▶ **Problem to solve**: Since pictures are not wanted, repeat only the text of the records, word for word.

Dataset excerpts

▽

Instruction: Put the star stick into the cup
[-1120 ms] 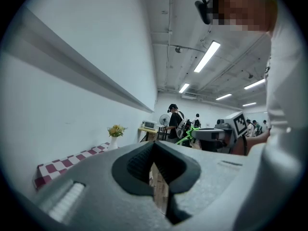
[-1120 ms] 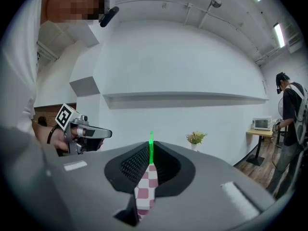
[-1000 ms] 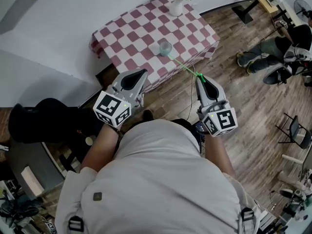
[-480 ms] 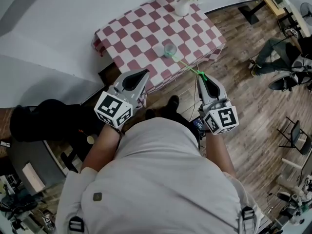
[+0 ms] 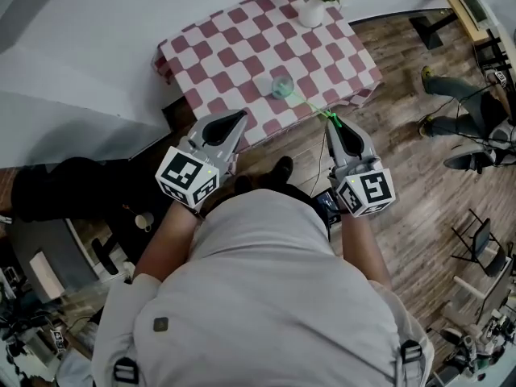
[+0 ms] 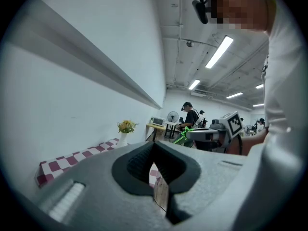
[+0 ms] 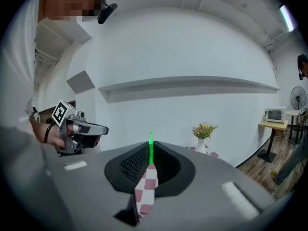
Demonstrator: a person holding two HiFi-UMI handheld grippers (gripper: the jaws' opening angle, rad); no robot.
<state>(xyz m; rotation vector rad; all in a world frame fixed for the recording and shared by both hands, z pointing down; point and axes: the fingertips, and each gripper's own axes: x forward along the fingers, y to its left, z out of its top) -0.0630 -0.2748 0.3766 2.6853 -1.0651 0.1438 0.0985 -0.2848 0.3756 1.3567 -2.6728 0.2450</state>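
Observation:
The green star stick (image 5: 310,107) is pinched in my right gripper (image 5: 329,122), which is shut on it near its star end. Its thin shaft points toward the table. In the right gripper view the stick (image 7: 150,147) rises straight up from between the jaws of the right gripper (image 7: 150,153). The clear bluish cup (image 5: 282,85) stands upright near the front edge of the red-and-white checkered table (image 5: 234,43). In the head view the stick's far end lies just short of the cup. My left gripper (image 5: 240,120) hangs shut with nothing in it by the table's near corner, and its jaws (image 6: 155,147) meet.
A white vase of yellow flowers (image 5: 313,10) stands at the table's far edge. Wooden floor (image 5: 419,176) lies below the right gripper. A black bag (image 5: 72,188) sits at the left, chairs (image 5: 476,240) at the right. A white wall with a ledge (image 7: 187,83) runs behind the table.
The table and cup have drifted slightly right and nearer in the head view. The person's shoe now shows between the grippers. Both grippers keep their grip and spacing.

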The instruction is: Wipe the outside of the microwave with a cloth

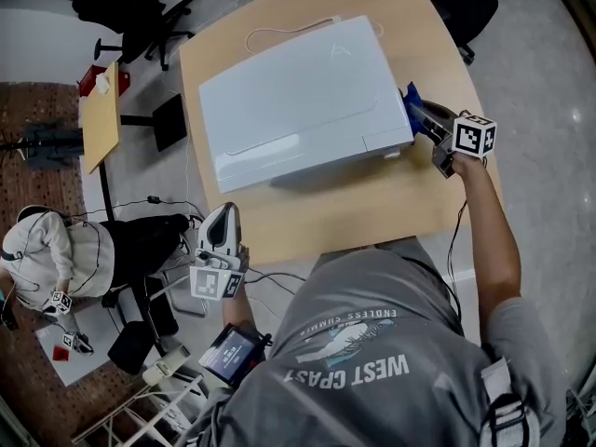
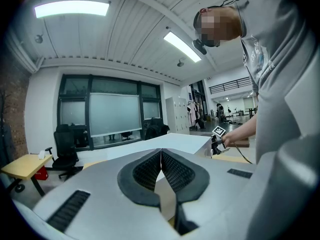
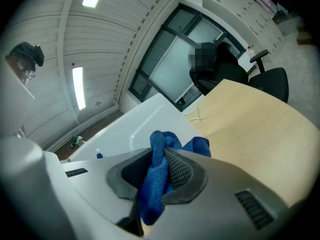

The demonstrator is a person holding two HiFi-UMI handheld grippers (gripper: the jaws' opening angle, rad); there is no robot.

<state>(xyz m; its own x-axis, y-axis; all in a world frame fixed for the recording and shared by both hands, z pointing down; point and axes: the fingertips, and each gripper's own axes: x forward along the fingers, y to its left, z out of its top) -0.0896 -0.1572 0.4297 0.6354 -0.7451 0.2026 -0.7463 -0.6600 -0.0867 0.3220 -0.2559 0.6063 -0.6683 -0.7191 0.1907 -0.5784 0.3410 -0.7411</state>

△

▶ **Result of the task**:
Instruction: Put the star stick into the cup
[-1120 ms] 
[-1120 ms] 
[-1000 ms] 
[-480 ms] 
[+0 ms] 
[+0 ms] 
[+0 ms] 
Demonstrator: a person holding two HiFi-UMI handheld grippers (gripper: the jaws' opening angle, rad); no robot.
<state>(xyz m; rotation vector rad; all in a world frame fixed for the recording and shared by both hands, z pointing down; point and axes: the fingertips, and each gripper's own axes: x forward along the fingers, y to its left, z out of its top) -0.0630 -0.2748 0.3766 2.6853 -1.0651 0.1438 0.0985 -0.2848 0.3756 1.3567 -2.6728 0.2450</state>
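Observation:
The green star stick (image 5: 310,107) is pinched in my right gripper (image 5: 329,122), which is shut on it near its star end. Its thin shaft points toward the table. In the right gripper view the stick (image 7: 150,147) rises straight up from between the jaws of the right gripper (image 7: 150,153). The clear bluish cup (image 5: 282,85) stands upright near the front edge of the red-and-white checkered table (image 5: 234,43). In the head view the stick's far end lies just short of the cup. My left gripper (image 5: 240,120) hangs shut with nothing in it by the table's near corner, and its jaws (image 6: 155,147) meet.
A white vase of yellow flowers (image 5: 313,10) stands at the table's far edge. Wooden floor (image 5: 419,176) lies below the right gripper. A black bag (image 5: 72,188) sits at the left, chairs (image 5: 476,240) at the right. A white wall with a ledge (image 7: 187,83) runs behind the table.
The table and cup have drifted slightly right and nearer in the head view. The person's shoe now shows between the grippers. Both grippers keep their grip and spacing.
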
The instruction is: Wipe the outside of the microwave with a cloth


The demonstrator is a person holding two HiFi-UMI handheld grippers (gripper: the jaws' opening angle, rad); there is no robot.

<state>(xyz m; its own x-axis, y-axis; all in a world frame fixed for the recording and shared by both hands, z pointing down; point and axes: the fingertips, and each gripper's own axes: x forward along the fingers, y to its left, z out of its top) -0.0896 -0.1572 0.4297 0.6354 -0.7451 0.2026 -0.7463 -0.6600 -0.0867 0.3220 -0.2559 0.6063 -0.6683 -0.7191 0.1907 -0.5784 0.3410 -0.7411</state>

This exercise requires no further response.